En 1949, Peter Sis voit le jour en Tchécoslovaquie, pendant la guerre froide. La Seconde Guerre mondiale est finie, les Allemands sont partis mais les russes occupent le pays. Le rideau de fer tombe. Tout contact avec l’Europe de l’ouest est désormais impossible. Peter Sis nous raconte cette vie, sa vie d’alors. Il énumère les tâches obligatoires, comme les cours de russe, l’inscription aux jeunesses communistes, le défilé du Premier Mai, les séances de gymnastique…etc.… la liste est longue. Pourtant, des fragments d’informations et même de musique (Elvis, les Beatles) commencent à filtre à travers le rideau de fer. En 1968, le pays commence à s’ouvrir, ce qui débouchera sur le Printemps de Prague. En mai 1968, la censure est levée et des échanges (sur invitation) avec l’Europe de l’ouest sont même possibles. Liberté de courte durée. En août 1968, nouvelle invasion soviétique. Le contrôle totalitaire recommence jusqu’au 09 novembre 1989, date de la chute du mur de Berlin.

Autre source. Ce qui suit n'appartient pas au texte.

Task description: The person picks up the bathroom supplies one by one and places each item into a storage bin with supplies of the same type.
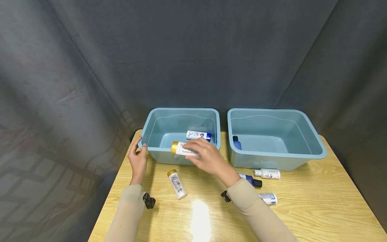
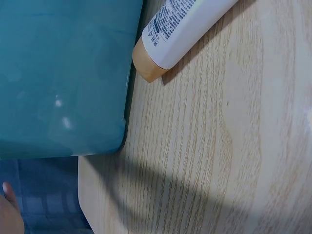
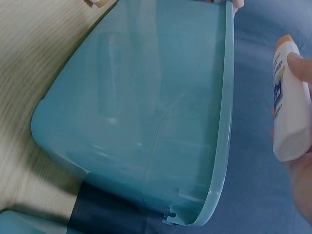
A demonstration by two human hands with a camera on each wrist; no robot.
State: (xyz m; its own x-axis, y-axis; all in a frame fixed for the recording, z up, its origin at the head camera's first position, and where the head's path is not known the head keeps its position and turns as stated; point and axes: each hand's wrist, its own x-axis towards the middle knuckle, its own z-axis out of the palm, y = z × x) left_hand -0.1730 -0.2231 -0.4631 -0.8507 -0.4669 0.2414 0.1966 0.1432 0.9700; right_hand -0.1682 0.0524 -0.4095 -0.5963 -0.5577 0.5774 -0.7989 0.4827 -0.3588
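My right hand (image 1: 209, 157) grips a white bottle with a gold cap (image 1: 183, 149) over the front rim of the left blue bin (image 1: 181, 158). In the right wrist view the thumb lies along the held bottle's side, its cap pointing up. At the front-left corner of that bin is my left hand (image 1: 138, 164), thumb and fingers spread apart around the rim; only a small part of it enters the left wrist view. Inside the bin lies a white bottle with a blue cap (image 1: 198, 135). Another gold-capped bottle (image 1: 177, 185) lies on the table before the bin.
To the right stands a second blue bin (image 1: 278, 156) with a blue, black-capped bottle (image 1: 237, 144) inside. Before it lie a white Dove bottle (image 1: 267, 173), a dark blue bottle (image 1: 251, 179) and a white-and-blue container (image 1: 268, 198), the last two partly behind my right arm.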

Grâce à un mélange de dessins et de textes extraits de ses carnets, l’autobiographie de Peter Sis échappe à toute monotonie et devient un témoignage historique vivant. L’alternance de vignettes illustrées (style BD), de dessins pleine page, tantôt en noir et blanc, tantôt en couleur, de textes éloquents dans ce qu’ils évoquent, aide à une progression ludique dans l’histoire de Peter Sis à travers celle de son pays. On apprend ainsi qu’il a toujours dessiné, dès son plus jeune âge, (chez lui ce qu’il voulait mais à l’extérieur ce qu’on lui disait de faire). Epris de liberté, il se rebelle dans la mesure du possible. Il essaie de se laisser pousser les cheveux, il fonde un groupe de rock, il réussit même à partir en Angleterre en 1968 ! Plus tard, il animera une émission de radio, fera des films d’animation, ce qui lui permettra d’obtenir des autorisations de sortie de territoire, avec bien sûr obligation de rentrer. En 1984, il résiste et reste aux Etats-Unis où il réside encore aujourd’hui.
Peter Sis a obtenu de nombreux prix pour ses œuvres (prix Sorcières pour Madlenka, mention spéciale du salon de Montreuil pour Les trois clés d’or de Prague…). Ses livres, accessibles en général à partir de 8 ans, se regardent en détail (ils en foisonnent) et se lisent avec soin (tant d’informations dans ses textes !). Il fait partie des auteurs incontournables de la littérature jeunesse et chaque nouvelle production de sa part est un évènement. Cet ouvrage ne déroge pas à la règle.